== About this task ==
Repeat each entry below exactly.

== Entries taken from a collection ==

--------

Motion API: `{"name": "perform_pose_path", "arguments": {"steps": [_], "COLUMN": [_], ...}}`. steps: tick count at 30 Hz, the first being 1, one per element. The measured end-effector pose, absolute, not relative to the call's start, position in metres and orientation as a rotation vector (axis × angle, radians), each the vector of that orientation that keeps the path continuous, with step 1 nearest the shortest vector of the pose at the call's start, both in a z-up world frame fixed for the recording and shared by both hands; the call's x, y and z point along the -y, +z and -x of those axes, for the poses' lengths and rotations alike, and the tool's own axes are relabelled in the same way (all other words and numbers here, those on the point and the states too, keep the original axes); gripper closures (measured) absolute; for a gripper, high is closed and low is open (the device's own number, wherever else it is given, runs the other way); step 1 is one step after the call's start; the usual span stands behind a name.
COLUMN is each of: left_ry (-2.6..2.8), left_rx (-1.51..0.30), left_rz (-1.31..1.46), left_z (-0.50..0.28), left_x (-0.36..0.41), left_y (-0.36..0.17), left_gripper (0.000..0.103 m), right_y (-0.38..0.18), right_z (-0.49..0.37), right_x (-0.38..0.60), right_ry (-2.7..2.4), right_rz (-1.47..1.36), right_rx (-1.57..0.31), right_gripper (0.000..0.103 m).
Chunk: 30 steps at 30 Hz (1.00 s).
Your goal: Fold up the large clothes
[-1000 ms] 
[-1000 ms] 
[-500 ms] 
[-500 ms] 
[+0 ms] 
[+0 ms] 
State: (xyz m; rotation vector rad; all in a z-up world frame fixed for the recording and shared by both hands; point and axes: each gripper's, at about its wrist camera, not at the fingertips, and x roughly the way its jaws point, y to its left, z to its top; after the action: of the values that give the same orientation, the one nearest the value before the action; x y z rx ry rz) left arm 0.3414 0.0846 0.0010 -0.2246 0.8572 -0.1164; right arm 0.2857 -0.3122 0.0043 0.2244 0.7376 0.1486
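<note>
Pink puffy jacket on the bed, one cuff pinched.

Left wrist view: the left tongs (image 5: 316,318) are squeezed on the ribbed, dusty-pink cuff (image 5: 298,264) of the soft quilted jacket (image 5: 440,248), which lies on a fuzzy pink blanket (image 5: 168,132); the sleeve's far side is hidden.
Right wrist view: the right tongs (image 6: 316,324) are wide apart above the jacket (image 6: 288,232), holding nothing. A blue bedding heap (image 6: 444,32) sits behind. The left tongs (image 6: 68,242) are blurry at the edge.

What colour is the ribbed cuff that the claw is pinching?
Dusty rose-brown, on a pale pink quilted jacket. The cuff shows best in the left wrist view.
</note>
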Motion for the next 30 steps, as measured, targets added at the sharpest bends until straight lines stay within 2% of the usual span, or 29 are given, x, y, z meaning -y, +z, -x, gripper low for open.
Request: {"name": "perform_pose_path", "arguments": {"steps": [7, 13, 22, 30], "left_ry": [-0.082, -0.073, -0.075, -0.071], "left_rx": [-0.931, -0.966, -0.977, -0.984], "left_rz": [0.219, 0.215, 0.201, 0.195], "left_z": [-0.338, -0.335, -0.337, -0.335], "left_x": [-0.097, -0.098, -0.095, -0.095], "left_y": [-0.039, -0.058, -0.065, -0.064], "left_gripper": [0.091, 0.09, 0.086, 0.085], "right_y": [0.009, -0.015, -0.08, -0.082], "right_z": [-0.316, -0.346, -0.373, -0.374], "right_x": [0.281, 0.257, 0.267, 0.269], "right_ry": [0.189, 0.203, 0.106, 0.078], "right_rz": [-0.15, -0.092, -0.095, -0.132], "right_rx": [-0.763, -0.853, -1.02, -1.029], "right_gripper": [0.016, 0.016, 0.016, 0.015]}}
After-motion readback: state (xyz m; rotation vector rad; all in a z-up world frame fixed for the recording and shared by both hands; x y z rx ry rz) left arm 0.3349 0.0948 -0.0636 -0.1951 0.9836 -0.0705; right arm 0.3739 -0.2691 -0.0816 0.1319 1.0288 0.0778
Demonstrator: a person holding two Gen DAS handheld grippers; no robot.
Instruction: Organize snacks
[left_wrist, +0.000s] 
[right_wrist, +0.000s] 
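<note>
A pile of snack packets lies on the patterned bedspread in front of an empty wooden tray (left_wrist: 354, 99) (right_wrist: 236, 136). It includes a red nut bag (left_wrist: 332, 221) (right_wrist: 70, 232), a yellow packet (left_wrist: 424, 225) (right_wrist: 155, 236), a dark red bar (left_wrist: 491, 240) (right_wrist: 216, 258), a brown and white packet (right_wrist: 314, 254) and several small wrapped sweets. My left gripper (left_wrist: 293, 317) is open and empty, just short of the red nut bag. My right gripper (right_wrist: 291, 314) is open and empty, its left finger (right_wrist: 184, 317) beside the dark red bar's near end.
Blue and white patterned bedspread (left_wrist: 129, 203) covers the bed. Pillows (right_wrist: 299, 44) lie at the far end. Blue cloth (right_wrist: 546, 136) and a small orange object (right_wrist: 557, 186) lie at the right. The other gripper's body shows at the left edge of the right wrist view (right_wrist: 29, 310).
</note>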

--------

== Answer area ==
Motion API: `{"name": "perform_pose_path", "arguments": {"steps": [_], "COLUMN": [_], ...}}`. steps: tick count at 30 Hz, the first being 1, one per element. The measured end-effector pose, absolute, not relative to the call's start, position in metres and orientation as a rotation vector (axis × angle, radians), each the vector of that orientation that keeps the path continuous, with step 1 nearest the shortest vector of the pose at the call's start, both in a z-up world frame fixed for the recording and shared by both hands; the call's x, y and z point along the -y, +z and -x of those axes, for the poses' lengths and rotations alike, and the tool's own axes are relabelled in the same way (all other words and numbers here, those on the point and the states too, keep the original axes); gripper closures (measured) absolute; for a gripper, high is closed and low is open (the device's own number, wherever else it is given, runs the other way); step 1 is one step after the call's start; the usual span stands behind a name.
COLUMN is each of: left_ry (-2.6..2.8), left_rx (-1.51..0.30), left_rz (-1.31..1.46), left_z (-0.50..0.28), left_x (-0.36..0.41), left_y (-0.36..0.17), left_gripper (0.000..0.103 m), right_y (-0.38..0.18), right_z (-0.49..0.37), right_x (-0.38..0.60), right_ry (-2.7..2.4), right_rz (-1.47..1.36), right_rx (-1.57..0.31), right_gripper (0.000..0.103 m).
Chunk: 30 steps at 30 Hz (1.00 s).
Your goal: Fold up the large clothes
[-1000 ms] 
[-1000 ms] 
[-500 ms] 
[-500 ms] 
[+0 ms] 
[+0 ms] 
State: (xyz m; rotation vector rad; all in a z-up world frame fixed for the recording and shared by both hands; point and axes: each gripper's, at about its wrist camera, not at the fingertips, and x roughly the way its jaws point, y to its left, z to its top; after the action: of the values that give the same orientation, the one nearest the value before the action; x y z rx ry rz) left arm 0.3414 0.0846 0.0010 -0.2246 0.8572 -0.1164; right arm 0.2857 -0.3122 0.0043 0.2244 0.7376 0.1486
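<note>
Pink puffy jacket on the bed, one cuff pinched.

Left wrist view: the left tongs (image 5: 316,318) are squeezed on the ribbed, dusty-pink cuff (image 5: 298,264) of the soft quilted jacket (image 5: 440,248), which lies on a fuzzy pink blanket (image 5: 168,132); the sleeve's far side is hidden.
Right wrist view: the right tongs (image 6: 316,324) are wide apart above the jacket (image 6: 288,232), holding nothing. A blue bedding heap (image 6: 444,32) sits behind. The left tongs (image 6: 68,242) are blurry at the edge.

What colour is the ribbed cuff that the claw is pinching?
Dusty rose-brown, on a pale pink quilted jacket. The cuff shows best in the left wrist view.
</note>
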Motion for the next 30 steps, as measured, targets added at the sharpest bends until straight lines stay within 2% of the usual span, or 29 are given, x, y, z meaning -y, +z, -x, gripper low for open.
Request: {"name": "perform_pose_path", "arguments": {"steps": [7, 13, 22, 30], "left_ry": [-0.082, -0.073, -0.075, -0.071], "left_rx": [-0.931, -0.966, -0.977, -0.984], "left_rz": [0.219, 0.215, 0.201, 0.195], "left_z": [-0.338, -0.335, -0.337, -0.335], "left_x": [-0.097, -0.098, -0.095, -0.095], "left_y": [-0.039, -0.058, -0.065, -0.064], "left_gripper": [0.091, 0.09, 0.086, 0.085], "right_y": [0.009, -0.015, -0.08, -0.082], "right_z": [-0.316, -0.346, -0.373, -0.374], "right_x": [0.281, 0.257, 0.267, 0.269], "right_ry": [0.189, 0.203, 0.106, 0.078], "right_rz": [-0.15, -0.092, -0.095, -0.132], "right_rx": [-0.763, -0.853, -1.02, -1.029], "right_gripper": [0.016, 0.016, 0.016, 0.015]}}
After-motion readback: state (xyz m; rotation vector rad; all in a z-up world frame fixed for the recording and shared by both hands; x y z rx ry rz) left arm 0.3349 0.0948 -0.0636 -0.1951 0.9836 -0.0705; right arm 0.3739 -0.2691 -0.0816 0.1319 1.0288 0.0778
Demonstrator: a person holding two Gen DAS handheld grippers; no robot.
Instruction: Organize snacks
[left_wrist, +0.000s] 
[right_wrist, +0.000s] 
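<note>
A pile of snack packets lies on the patterned bedspread in front of an empty wooden tray (left_wrist: 354, 99) (right_wrist: 236, 136). It includes a red nut bag (left_wrist: 332, 221) (right_wrist: 70, 232), a yellow packet (left_wrist: 424, 225) (right_wrist: 155, 236), a dark red bar (left_wrist: 491, 240) (right_wrist: 216, 258), a brown and white packet (right_wrist: 314, 254) and several small wrapped sweets. My left gripper (left_wrist: 293, 317) is open and empty, just short of the red nut bag. My right gripper (right_wrist: 291, 314) is open and empty, its left finger (right_wrist: 184, 317) beside the dark red bar's near end.
Blue and white patterned bedspread (left_wrist: 129, 203) covers the bed. Pillows (right_wrist: 299, 44) lie at the far end. Blue cloth (right_wrist: 546, 136) and a small orange object (right_wrist: 557, 186) lie at the right. The other gripper's body shows at the left edge of the right wrist view (right_wrist: 29, 310).
</note>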

That brings the answer to completion.